* [WHAT TO WORK ON]
Nothing but a number is wanted here: the tally of lines in the material below that include "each".

Segment Open

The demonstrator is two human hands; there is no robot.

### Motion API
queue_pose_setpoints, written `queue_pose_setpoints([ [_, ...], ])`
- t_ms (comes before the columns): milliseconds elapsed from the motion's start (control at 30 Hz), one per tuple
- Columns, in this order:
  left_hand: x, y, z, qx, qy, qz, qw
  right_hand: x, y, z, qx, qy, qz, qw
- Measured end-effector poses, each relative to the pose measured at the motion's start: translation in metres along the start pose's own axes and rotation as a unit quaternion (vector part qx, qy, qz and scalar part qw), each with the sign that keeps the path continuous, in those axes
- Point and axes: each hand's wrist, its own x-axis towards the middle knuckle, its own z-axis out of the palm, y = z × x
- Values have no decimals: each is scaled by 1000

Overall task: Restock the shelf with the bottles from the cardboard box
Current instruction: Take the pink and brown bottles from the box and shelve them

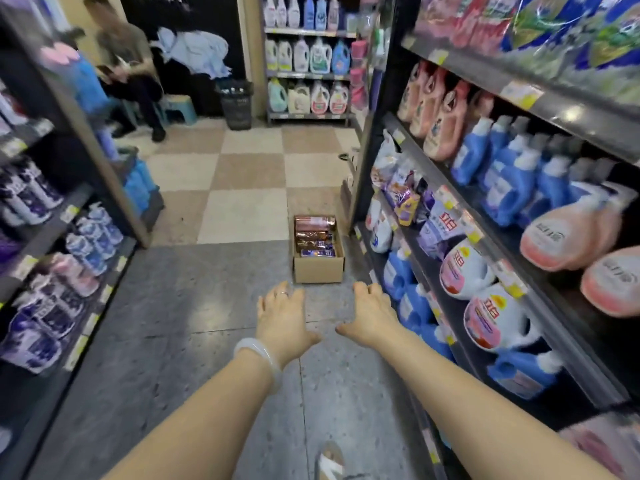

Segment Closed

* [ANSWER SECTION]
3